The Danish drugmaker is developing concizumab, an anti-tissue factor pathway inhibitor (TFPI) antibody, to treat people with both hemophilia A and hemophilia B. Having already posted impressive phase 3 data last year from the explorer7 trial of patients with inhibitors—an immune system response to the clotting factors—the Big Pharma used the International Society on Thrombosis and Haemostasis conference in Montreal to release data from the explorer8 trial in 148 patients without these inhibitors.
The top-level numbers look good.
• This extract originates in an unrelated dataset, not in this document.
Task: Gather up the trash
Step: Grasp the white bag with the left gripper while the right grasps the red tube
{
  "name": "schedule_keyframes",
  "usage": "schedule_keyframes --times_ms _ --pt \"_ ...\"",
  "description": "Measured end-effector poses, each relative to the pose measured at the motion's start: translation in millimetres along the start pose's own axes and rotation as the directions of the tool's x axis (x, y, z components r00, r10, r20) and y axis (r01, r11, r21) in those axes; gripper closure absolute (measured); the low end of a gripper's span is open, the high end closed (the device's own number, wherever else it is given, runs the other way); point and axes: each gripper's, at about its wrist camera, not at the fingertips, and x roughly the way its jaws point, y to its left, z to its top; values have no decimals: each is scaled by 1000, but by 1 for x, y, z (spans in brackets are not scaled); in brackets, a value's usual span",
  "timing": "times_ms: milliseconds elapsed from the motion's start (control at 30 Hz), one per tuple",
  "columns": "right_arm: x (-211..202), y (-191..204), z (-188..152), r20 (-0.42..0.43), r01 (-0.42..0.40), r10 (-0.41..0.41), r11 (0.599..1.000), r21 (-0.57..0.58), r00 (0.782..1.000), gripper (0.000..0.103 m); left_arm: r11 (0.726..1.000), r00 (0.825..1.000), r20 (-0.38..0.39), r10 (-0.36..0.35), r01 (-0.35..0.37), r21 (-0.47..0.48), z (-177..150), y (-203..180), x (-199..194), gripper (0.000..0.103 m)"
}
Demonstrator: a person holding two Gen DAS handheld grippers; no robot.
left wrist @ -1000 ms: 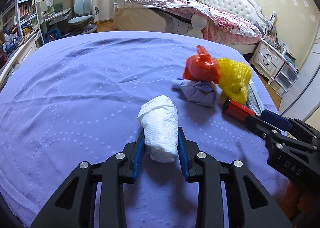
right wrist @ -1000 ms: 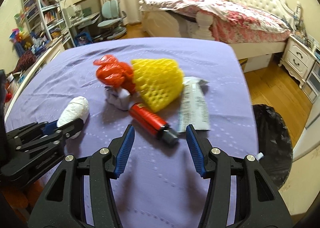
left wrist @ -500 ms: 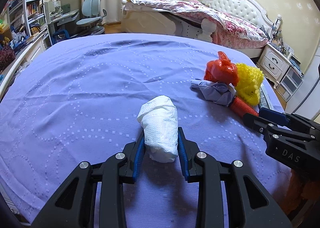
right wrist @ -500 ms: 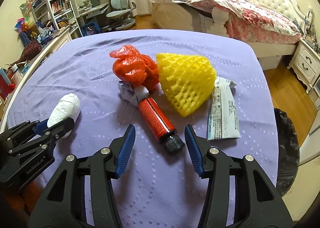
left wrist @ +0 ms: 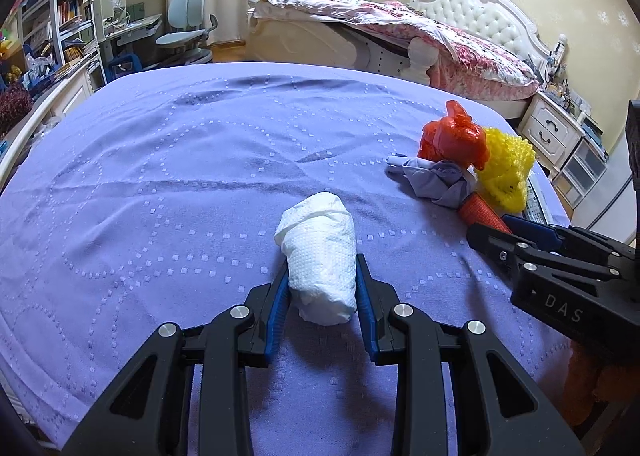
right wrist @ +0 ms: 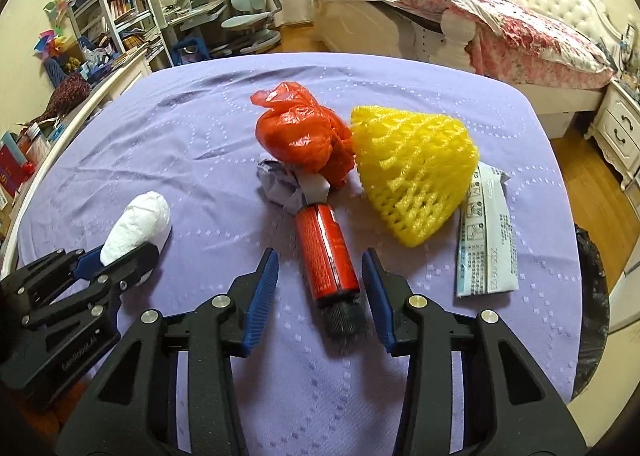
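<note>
Where purple cloth (left wrist: 168,159) spreads, a bed (left wrist: 460,35) stands behind.

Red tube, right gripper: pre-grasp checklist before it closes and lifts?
1. red tube lies between the right gripper pads: ok.
2. Pads pressing on the tube: not ok, jaws closing, gaps on both sides.
3. Tube's far end free: not ok, it touches the grey wad and red bag.
4. yellow foam net clear of the pads: ok.
5. left gripper gripping the white tissue wad: ok.
6. black trash bag opening clear: cannot tell, only its edge shows.
</note>
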Motion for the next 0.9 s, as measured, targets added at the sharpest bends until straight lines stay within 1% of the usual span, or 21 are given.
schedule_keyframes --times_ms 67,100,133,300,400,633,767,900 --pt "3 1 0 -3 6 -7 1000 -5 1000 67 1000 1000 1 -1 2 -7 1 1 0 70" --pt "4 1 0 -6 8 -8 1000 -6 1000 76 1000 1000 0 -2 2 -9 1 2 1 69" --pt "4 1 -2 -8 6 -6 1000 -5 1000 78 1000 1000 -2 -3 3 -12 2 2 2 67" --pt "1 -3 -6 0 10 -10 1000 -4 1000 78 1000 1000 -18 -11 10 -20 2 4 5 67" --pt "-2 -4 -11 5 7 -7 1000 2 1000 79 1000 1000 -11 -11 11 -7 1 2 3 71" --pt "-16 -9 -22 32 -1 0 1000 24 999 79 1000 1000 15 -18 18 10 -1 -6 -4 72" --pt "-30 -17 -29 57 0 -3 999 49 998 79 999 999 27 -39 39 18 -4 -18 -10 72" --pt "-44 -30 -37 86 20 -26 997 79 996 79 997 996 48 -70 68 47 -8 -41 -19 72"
The therapy induced an 86% reduction in spontaneous and traumatic bleeds in hemophilia A patients and a 79% reduction among trial participants with hemophilia B.
However, the figures looked slightly less impressive when compared to Pfizer’s own anti-TFPI drug marstacimab, which posted a 92% reduction in bleeds in a phase 3 trial of patients without inhibitors less than a month ago.
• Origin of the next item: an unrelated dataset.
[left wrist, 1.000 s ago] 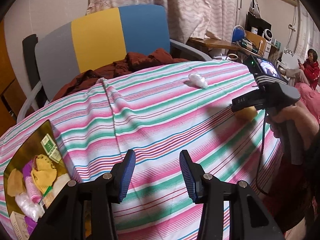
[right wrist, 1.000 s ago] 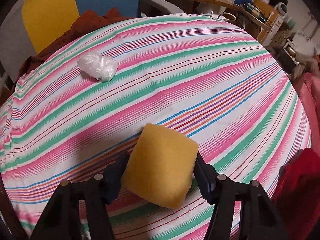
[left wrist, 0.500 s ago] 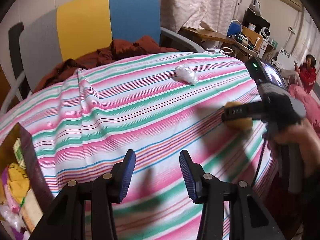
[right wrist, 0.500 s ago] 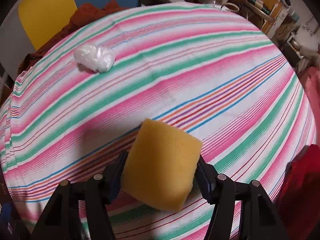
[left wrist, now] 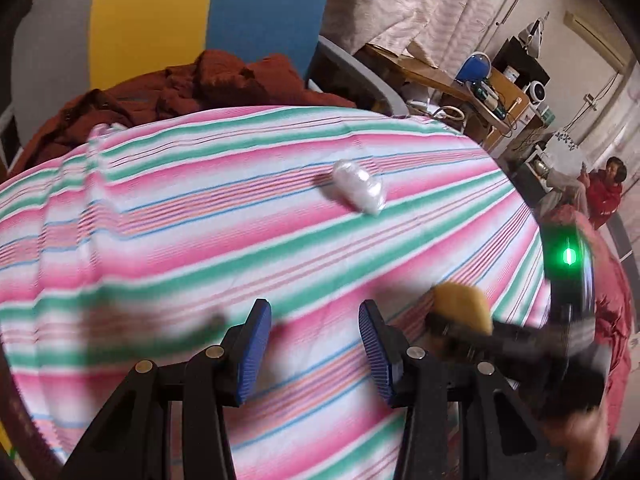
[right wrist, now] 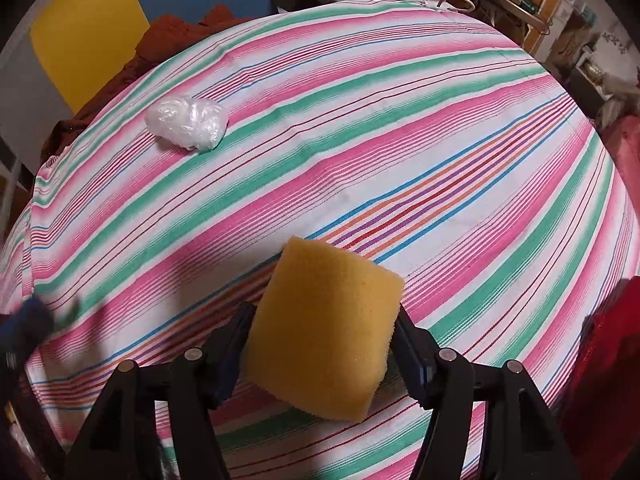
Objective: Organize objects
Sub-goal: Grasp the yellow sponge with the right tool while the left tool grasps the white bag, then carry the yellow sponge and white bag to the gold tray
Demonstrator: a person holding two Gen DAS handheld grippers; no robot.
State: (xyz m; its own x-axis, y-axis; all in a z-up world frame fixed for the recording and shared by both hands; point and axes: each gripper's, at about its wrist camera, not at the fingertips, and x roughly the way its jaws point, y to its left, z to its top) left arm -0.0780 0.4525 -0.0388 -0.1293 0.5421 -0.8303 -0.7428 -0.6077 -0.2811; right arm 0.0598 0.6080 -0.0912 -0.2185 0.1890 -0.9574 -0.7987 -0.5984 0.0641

In a media briefing, Henrik Jarlov, Novo Nordisk’s vice president for medical affairs, rare disease, insisted that there’s no head-to-head data available yet to truly compare the Big Pharmas’ rival options.
“We’ve only seen the high-level data from marstacimab, so I think we would like to wait until we’ve seen the full data set before the scientific community makes up their mind on a treatment option,” Jarlov said.
Another area where today’s concizumab data came up short was in demonstrating noninferiority to previous hemophilia prophylaxis treatment that patients receive. This was most notable among hemophilia A patients, who had a mean annualized bleeding rate (ABR) of 5.1 for those who received concizumab compared to just 3.7 for those on another prophylaxis treatment. A similar problem was reflected in hemophilia B patients, with an ABR of 5.4 for the concizumab cohort compared to 3.1 for those on previous prophylaxis.
Study investigator Anthony Chan blamed this discrepancy on three patients across the hemophilia A and B cohorts who showed “substantially” increased levels of bleeding. He pointed to the estimated median ABR as a better measure as it’s “less prone to outliers.” Indeed, on this measure, bleed rates were level among hemophilia A patients and even slightly lower for hemophilia B patients who received concizumab.
Still, it’s another aspect where Pfizer now appears to have the upper hand, with marstacimab showing superiority to prophylaxis in its own phase 3 trial.
Meanwhile, Novo Nordisk said the safety and tolerability profile of concizumab was within the expected range. Overall, there were 104 adverse events, including 14 that were deemed serious. One of these was a fatality, which was related to intra-abdominal bleeding, Chan said on the call.
There have been no more thromboembolic events since the trial was paused in 2020 while two such cases were investigated, the company noted.
Despite what looks set to be a tight race against Pfizer, both Chan and Jarlov were confident that conziumab had a role to play in the hemophilia landscape. With Novo Nordisk hoping that patients will be able to administer concizumab at home with a pen injector-style device, both speakers pointed to the therapy’s subcutaneous delivery as a benefit.
“One of the facts that is worth keeping in mind with concizumab is that the device and the burden for patients in terms of administering the treatment is also something that we’ve seen quite good data in the explorer8 study,” Jarlov said. “We did not share the full data in terms of the reduction of [disease] burden for patients with hemophilia, but there’s also a clear impact there.”
“I believe with what we’ve seen [of] concizumab with the subcutaneous option and the data that we have, I’m quite confident that that will be a good offering for many patients with hemophilia A [and] B, with or without inhibitors,” he added.
Whether regulators agree remains another matter. While Canadian authorities have already given the green light, the FDA requested additional information on dosing from Novo Nordisk last month before it will make a call.